Leave the pictures out. Return all other data exactly.

======== DATA PROVIDED

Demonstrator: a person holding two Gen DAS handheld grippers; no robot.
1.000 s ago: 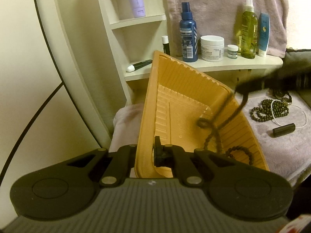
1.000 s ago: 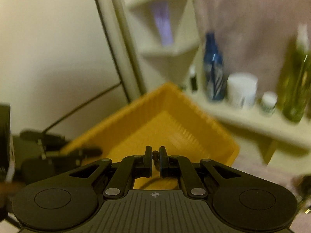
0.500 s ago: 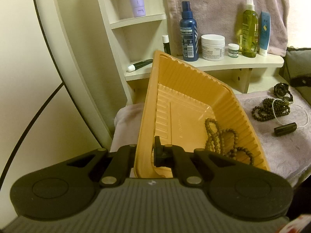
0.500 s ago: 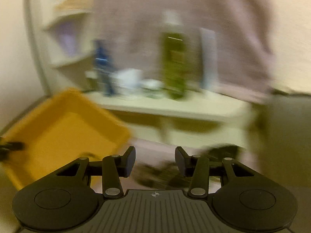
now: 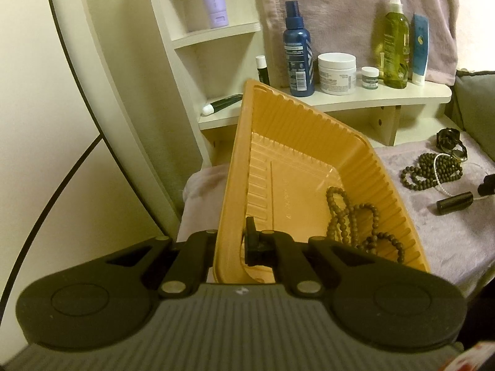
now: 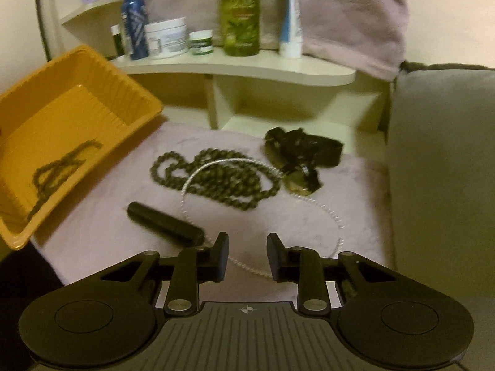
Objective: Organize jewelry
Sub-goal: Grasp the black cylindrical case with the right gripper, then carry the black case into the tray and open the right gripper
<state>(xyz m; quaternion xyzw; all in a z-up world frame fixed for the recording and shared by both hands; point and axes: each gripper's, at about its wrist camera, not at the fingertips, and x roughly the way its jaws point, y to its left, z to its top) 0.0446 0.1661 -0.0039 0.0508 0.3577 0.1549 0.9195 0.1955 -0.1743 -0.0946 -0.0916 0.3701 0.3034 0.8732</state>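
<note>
Jaws of left gripper point(image 5: 230, 244) clamped on tilted tray point(image 5: 297, 142) wall, brown beads point(image 5: 352, 219) inside, right gripper point(image 6: 247, 256) jaws apart, just been narrowing, holding nothing, over pearl strand point(image 6: 334, 216), dark beads point(image 6: 216, 179), black tube point(image 6: 164, 222) on towel point(image 6: 355, 185)

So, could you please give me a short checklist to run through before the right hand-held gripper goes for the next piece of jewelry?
1. Left hand-held gripper clamped on the wall of the yellow tray: ok.
2. One bead necklace lies inside the tray: ok.
3. Right hand-held gripper empty, jaws apart after just narrowing: ok.
4. Pearl strand lies just ahead of the right hand-held gripper: ok.
5. Strand free of the dark bead necklace: not ok, they overlap.
6. Black tube clear of the closing jaws: cannot tell.
</note>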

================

▶ YOUR RESPONSE
Demonstrator: a person holding two Gen DAS handheld grippers; no robot.
1.000 s ago: 
1.000 s ago: 
0.500 s ago: 
0.500 s ago: 
now: 
now: 
Objective: Organize jewelry
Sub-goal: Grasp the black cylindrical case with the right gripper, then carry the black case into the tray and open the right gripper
<state>(xyz m; quaternion xyzw; all in a z-up world frame fixed for the recording and shared by both hands; point and axes: each gripper's, at about its wrist camera, not at the fingertips, and x roughly the way its jaws point, y to its left, z to its top) 0.0446 0.1661 -0.0039 0.0508 0.3577 0.1549 0.9195 0.1955 -0.1743 -0.0946 -0.0916 0.3701 0.3034 0.8732</state>
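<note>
Jaws of left gripper point(image 5: 230, 244) clamped on tilted tray point(image 5: 297, 142) wall, brown beads point(image 5: 352, 219) inside, right gripper point(image 6: 247, 256) jaws apart, just been narrowing, holding nothing, over pearl strand point(image 6: 334, 216), dark beads point(image 6: 216, 179), black tube point(image 6: 164, 222) on towel point(image 6: 355, 185)

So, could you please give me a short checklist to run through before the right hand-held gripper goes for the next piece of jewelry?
1. Left hand-held gripper clamped on the wall of the yellow tray: ok.
2. One bead necklace lies inside the tray: ok.
3. Right hand-held gripper empty, jaws apart after just narrowing: ok.
4. Pearl strand lies just ahead of the right hand-held gripper: ok.
5. Strand free of the dark bead necklace: not ok, they overlap.
6. Black tube clear of the closing jaws: cannot tell.
</note>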

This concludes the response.